Tinklenberg Jared R, Kraemer Helena C, Yaffe Kristine, Ross Leslie, Sheikh Javaid, Ashford John W, Yesavage Jerome A, Taylor Joy L
Sierra Pacific Mental Illness, Research, Education and Clinical Center, Veterans Affairs Palo Alto Health Care System, Palo Alto, CA, USA.
Am J Geriatr Psychiatry. 2007 Nov;15(11):953-60. doi: 10.1097/JGP.0b013e3180986138.
To determine if results from randomized clinical trials of donepezil in Alzheimer disease (AD) patients can be applied to AD patients in clinical practice by comparing the findings from a Nordic one-year randomized AD donepezil trial with data from a one-year prospective, observational study of AD patients.
AD patients from a consortium of California sites were systematically followed for at least one year. Their treatment regimens, including prescription of donepezil, were determined by their individual physician according to his or her usual criteria.
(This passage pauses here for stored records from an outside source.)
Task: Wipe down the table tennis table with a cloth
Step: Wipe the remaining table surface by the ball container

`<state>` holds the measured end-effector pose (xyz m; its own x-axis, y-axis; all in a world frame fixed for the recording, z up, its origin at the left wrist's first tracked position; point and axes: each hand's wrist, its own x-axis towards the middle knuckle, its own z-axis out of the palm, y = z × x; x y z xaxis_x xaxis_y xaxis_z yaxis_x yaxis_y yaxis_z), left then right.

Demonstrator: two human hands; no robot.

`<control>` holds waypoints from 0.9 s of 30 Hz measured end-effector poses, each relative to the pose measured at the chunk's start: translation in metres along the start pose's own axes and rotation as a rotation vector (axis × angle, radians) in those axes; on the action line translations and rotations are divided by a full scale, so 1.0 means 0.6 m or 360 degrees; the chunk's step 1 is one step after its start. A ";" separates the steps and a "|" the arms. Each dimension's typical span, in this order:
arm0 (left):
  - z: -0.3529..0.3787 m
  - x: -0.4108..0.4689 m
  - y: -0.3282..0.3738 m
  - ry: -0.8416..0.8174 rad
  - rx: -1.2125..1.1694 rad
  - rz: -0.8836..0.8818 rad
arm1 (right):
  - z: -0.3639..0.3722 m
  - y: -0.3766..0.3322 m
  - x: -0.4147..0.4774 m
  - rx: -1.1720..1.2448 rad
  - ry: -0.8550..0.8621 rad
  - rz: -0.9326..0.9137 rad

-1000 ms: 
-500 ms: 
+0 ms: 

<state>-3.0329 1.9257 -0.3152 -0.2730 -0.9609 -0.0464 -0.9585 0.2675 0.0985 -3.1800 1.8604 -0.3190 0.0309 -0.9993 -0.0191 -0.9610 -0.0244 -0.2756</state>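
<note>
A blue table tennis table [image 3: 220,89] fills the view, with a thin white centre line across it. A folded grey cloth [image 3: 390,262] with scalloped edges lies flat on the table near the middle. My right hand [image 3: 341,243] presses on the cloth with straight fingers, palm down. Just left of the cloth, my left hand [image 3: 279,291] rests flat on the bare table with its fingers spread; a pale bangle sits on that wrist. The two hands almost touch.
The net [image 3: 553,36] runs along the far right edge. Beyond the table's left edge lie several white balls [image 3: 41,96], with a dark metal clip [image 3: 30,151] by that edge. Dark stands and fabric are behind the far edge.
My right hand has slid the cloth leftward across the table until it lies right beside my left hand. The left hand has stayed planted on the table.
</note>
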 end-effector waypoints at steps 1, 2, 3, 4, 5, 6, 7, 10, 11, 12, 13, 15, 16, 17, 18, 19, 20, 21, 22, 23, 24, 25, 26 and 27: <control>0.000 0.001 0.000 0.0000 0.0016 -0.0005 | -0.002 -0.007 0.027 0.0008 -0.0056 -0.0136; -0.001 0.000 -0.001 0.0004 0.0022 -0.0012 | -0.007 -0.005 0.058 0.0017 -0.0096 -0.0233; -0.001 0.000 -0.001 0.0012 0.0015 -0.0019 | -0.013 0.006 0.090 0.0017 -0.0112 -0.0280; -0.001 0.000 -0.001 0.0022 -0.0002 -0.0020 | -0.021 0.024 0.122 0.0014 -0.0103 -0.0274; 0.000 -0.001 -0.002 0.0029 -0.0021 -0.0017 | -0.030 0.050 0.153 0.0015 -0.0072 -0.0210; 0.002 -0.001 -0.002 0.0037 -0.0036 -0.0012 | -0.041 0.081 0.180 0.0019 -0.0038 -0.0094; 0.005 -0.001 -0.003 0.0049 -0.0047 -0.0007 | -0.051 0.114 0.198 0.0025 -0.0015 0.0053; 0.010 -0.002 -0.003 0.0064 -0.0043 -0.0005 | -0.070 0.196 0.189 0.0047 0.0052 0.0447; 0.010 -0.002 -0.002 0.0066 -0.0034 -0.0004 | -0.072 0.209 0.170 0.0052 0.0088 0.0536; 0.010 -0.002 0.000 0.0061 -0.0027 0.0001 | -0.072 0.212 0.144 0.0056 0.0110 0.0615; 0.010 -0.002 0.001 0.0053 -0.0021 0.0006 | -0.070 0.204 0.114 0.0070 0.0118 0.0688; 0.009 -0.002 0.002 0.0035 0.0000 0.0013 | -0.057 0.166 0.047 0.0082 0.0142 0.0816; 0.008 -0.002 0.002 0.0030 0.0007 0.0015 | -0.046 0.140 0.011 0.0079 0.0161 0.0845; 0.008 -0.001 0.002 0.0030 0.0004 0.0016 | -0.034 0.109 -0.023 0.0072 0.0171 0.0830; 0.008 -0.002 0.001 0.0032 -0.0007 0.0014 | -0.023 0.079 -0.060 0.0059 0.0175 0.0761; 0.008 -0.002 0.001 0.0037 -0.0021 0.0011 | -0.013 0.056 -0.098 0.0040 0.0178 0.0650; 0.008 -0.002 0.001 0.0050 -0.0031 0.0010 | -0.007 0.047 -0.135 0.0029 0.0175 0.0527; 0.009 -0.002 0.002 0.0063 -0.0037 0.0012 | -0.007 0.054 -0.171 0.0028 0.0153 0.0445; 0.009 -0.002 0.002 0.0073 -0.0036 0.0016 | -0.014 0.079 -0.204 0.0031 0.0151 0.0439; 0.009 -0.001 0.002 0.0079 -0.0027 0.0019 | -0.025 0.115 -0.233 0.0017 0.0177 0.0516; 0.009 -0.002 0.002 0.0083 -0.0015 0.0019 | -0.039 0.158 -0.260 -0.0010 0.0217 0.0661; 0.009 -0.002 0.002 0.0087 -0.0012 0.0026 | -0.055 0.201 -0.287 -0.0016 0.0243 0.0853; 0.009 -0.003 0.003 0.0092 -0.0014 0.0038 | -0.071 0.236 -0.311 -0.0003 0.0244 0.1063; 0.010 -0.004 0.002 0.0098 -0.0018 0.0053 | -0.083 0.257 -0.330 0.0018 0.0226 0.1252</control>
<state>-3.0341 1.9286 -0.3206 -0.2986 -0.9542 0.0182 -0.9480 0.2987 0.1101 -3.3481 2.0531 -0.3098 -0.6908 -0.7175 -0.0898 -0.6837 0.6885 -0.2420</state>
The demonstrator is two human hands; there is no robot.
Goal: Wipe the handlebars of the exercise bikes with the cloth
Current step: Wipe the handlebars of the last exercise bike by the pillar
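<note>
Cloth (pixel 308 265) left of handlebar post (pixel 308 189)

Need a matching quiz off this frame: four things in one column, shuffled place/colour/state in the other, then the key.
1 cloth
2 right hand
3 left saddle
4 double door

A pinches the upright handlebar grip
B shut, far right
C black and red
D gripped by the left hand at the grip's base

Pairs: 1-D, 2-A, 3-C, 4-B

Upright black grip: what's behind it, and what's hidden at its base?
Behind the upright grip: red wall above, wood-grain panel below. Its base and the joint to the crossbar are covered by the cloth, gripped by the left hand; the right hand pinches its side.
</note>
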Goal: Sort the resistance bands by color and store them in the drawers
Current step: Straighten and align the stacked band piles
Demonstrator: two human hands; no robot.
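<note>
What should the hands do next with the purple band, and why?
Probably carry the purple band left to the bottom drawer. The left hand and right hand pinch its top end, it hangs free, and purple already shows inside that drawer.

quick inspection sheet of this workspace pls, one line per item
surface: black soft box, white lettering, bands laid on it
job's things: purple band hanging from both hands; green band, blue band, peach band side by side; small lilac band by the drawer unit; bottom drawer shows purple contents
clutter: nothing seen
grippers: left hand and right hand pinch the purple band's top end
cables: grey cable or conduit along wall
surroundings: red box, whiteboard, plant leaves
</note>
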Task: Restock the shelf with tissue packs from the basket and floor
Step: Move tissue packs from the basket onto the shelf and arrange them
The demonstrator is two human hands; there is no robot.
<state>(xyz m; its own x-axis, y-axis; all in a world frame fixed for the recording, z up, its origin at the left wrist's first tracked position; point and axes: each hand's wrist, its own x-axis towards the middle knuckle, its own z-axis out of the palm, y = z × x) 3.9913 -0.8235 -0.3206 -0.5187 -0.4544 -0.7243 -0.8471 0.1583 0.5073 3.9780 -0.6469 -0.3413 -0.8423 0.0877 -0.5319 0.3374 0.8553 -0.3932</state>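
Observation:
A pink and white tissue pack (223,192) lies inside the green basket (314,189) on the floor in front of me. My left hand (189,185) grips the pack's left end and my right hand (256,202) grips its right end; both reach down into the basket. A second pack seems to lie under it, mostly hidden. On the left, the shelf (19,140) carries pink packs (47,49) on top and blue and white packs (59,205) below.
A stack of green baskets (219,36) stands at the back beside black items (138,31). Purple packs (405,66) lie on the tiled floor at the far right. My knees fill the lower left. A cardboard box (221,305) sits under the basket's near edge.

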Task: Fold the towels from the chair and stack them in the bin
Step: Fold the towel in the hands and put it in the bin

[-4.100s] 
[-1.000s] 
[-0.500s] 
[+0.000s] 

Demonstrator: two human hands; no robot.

The 148 California patients treated with donepezil had a one-year decline of 1.3 (3.5 SD) points on the Mini-Mental State Exam compared to a decline of 3.3 (4.4 SD) in the 158 AD patients who received no anti-Alzheimer drugs. The Mini-Mental State Exam decline in Nordic sample was approximately 0.25 points for the 91 patients receiving donepezil and approximately 2.2 for the 98 placebo patients. The overall effect sizes were estimated at about 0.49 in both studies. The California data were further analyzed using propensity methods; after taking into account differences that could bias prescribing decisions, benefits associated with taking donepezil remained.
A comparison of a randomized clinical trial of donepezil in AD patients and this observational study indicates that if appropriate methodological and statistical precautions are undertaken, then results from randomized clinical trials can be predictive with AD patients in clinical practice. This California study supports the modest effectiveness of donepezil in AD patients having clinical characteristics similar to those of the Nordic study.
通过比较一项北欧为期一年的多奈哌齐治疗阿尔茨海默病(AD)患者的随机临床试验结果与一项为期一年的AD患者前瞻性观察性研究数据,确定多奈哌齐在AD患者中的随机临床试验结果是否可应用于临床实践中的AD患者。
对来自加利福尼亚州多个研究点联盟的AD患者进行了至少一年的系统随访。他们的治疗方案,包括多奈哌齐的处方,由其个体医生根据其通常标准确定。
148例接受多奈哌齐治疗的加利福尼亚患者在简易精神状态检查中的一年下降值为1.3(标准差3.5)分,而158例未接受抗阿尔茨海默病药物治疗的AD患者下降值为3.3(标准差4.4)分。在北欧样本中,91例接受多奈哌齐治疗的患者简易精神状态检查下降值约为0.25分,98例接受安慰剂治疗的患者约为2.2分。两项研究中的总体效应大小估计约为0.49。使用倾向方法对加利福尼亚的数据进行了进一步分析;在考虑了可能影响处方决策的差异后,服用多奈哌齐的益处依然存在。
多奈哌齐治疗AD患者的随机临床试验与本观察性研究的比较表明,如果采取适当的方法学和统计学预防措施,那么随机临床试验结果可预测临床实践中的AD患者。这项加利福尼亚研究支持多奈哌齐对具有与北欧研究相似临床特征的AD患者有一定疗效。